You are viewing a plain text version of this content. The canonical link for it is here.
Posted to issues@spark.apache.org by "Thomas Graves (JIRA)" <ji...@apache.org> on 2019/05/16 18:07:00 UTC

[jira] [Commented] (SPARK-27736) Improve handling of FetchFailures caused by ExternalShuffleService losing track of executor registrations

    [ https://issues.apache.org/jira/browse/SPARK-27736?page=com.atlassian.jira.plugin.system.issuetabpanels:comment-tabpanel&focusedCommentId=16841593#comment-16841593 ] 

Thomas Graves commented on SPARK-27736:
---------------------------------------

Yeah we always ran yarn with node manager recover on, but that doesn't help standalone mode unless you implement something similar.  But either way I think documenting it on yarn is a good idea.

We used to see transient fetch failures all the time, because of temporary spikes in disk usage, so I would be hesitant to turn on  spark.files.fetchFailure.unRegisterOutputOnHost by default, but on the other hand users could turn it back off too, so it depends on what people think is most common.  

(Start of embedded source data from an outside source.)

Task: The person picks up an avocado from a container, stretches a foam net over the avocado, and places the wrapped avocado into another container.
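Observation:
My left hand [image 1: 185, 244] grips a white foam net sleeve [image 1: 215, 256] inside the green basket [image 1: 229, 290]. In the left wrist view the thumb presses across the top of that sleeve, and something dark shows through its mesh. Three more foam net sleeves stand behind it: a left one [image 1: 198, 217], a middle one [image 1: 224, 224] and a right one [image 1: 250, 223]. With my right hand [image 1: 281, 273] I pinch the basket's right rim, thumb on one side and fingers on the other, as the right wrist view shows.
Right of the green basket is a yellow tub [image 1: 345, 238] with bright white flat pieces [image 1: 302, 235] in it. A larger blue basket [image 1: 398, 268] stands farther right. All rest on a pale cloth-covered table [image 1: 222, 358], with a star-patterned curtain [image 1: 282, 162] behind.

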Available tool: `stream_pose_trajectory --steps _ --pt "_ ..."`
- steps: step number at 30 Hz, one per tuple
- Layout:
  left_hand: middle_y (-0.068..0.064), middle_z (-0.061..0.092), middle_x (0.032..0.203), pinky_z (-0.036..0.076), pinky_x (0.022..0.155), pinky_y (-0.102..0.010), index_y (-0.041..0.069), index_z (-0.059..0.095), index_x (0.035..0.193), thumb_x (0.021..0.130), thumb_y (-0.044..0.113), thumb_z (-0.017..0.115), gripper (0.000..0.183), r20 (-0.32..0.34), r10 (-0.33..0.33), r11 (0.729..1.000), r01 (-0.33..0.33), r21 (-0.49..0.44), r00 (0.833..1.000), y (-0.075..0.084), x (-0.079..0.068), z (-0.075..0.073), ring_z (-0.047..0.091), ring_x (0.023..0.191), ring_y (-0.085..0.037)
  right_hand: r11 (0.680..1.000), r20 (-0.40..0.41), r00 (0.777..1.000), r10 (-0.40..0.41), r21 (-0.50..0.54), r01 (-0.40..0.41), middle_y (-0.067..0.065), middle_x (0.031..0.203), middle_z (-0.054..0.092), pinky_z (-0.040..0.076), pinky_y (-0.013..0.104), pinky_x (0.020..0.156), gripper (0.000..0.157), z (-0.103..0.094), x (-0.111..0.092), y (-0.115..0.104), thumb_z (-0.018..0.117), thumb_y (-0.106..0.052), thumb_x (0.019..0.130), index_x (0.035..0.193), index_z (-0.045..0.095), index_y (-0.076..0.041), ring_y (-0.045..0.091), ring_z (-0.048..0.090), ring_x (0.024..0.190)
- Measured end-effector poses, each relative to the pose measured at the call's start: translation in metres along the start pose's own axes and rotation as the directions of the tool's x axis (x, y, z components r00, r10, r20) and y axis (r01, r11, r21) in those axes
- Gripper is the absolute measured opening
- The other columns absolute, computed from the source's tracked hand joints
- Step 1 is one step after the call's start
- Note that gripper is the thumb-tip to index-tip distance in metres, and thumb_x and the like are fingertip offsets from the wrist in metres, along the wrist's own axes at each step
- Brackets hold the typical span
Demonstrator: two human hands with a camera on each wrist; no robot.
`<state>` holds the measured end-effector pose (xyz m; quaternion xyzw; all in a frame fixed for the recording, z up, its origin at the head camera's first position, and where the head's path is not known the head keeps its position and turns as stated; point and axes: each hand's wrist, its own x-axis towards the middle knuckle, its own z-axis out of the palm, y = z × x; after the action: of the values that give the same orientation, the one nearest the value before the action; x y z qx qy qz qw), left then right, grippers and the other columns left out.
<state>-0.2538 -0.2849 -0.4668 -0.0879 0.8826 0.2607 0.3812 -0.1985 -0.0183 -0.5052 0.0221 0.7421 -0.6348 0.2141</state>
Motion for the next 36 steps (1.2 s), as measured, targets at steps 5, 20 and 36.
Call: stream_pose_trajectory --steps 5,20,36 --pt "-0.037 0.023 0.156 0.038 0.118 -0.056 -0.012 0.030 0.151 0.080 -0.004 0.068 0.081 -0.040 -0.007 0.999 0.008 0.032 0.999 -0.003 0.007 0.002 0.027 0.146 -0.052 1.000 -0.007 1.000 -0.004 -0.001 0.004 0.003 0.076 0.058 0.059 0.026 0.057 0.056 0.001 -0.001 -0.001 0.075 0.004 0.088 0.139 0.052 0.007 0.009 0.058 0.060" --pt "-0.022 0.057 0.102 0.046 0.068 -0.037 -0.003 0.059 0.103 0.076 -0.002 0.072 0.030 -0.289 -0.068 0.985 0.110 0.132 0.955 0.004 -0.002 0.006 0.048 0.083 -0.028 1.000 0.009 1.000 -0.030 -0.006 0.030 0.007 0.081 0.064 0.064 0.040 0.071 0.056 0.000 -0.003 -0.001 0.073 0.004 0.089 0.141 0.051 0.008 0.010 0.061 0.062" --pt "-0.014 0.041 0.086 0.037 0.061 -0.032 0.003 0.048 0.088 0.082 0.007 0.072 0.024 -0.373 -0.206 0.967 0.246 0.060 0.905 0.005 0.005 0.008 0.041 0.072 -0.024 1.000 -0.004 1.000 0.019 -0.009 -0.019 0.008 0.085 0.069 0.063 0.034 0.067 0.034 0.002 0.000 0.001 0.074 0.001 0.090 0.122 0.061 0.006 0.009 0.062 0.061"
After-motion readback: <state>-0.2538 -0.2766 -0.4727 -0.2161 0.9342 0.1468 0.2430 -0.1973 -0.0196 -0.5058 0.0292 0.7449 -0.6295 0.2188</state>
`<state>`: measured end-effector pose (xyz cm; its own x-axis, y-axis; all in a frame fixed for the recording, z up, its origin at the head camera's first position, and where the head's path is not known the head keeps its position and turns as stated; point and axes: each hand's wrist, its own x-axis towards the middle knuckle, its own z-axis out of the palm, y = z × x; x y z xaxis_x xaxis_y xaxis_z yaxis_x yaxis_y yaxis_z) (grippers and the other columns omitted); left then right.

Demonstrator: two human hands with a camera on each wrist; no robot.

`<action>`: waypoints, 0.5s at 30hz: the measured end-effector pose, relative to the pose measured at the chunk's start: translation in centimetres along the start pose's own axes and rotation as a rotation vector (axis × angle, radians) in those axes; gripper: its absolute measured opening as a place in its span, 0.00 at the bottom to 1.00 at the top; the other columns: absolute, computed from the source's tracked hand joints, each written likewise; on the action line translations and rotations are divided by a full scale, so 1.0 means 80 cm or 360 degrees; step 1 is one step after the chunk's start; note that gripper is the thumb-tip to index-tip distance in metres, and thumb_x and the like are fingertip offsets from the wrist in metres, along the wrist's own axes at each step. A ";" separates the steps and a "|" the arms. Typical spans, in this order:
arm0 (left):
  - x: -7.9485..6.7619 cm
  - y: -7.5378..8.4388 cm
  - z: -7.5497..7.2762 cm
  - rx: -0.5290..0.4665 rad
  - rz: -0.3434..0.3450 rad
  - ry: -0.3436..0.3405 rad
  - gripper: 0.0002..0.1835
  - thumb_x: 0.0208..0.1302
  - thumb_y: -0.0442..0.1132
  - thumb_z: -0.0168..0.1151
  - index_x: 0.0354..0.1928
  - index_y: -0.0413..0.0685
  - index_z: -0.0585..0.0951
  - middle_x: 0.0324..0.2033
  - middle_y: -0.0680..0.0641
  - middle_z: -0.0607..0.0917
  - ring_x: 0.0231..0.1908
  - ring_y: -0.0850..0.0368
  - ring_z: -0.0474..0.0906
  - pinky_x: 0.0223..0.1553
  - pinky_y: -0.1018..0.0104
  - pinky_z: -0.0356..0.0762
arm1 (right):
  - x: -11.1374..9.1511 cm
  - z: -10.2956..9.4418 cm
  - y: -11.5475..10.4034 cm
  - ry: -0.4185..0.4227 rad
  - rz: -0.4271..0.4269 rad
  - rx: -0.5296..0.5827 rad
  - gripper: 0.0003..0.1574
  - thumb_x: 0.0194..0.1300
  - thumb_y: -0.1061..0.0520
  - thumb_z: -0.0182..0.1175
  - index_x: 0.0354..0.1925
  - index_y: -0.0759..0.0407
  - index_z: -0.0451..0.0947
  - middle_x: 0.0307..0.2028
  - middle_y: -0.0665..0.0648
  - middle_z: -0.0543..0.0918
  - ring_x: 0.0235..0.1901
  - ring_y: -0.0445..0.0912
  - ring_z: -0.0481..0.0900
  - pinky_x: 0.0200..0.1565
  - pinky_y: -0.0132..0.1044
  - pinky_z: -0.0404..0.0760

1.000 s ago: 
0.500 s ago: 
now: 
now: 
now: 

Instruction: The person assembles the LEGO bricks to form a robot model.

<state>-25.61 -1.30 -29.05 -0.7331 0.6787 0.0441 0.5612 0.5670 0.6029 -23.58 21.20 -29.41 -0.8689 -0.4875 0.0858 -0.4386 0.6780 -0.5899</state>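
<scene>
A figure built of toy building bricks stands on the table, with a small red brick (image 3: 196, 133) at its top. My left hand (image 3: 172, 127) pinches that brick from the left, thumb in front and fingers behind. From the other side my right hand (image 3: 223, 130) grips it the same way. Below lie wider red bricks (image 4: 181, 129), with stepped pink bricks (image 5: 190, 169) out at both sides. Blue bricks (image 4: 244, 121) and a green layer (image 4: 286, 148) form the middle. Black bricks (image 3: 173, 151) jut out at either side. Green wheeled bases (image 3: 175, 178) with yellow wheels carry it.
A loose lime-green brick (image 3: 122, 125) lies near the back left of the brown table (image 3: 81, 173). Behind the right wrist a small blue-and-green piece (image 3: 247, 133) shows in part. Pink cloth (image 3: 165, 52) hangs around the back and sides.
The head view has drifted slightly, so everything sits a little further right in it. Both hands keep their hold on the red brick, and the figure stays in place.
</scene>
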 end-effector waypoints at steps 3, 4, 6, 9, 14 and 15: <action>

I don't think you can assume the death of shuffle service (NM on yarn) implies death of executor. We have seen Nodemanagers goes down with OOM and executor stays up. Without the NM there, there isn't really anything to clean up the containers on it.  Now you will obviously fetch fail from that node if it does go down.

Your last option seems like the best of those but like you mention could get a bit ugly with the String matching.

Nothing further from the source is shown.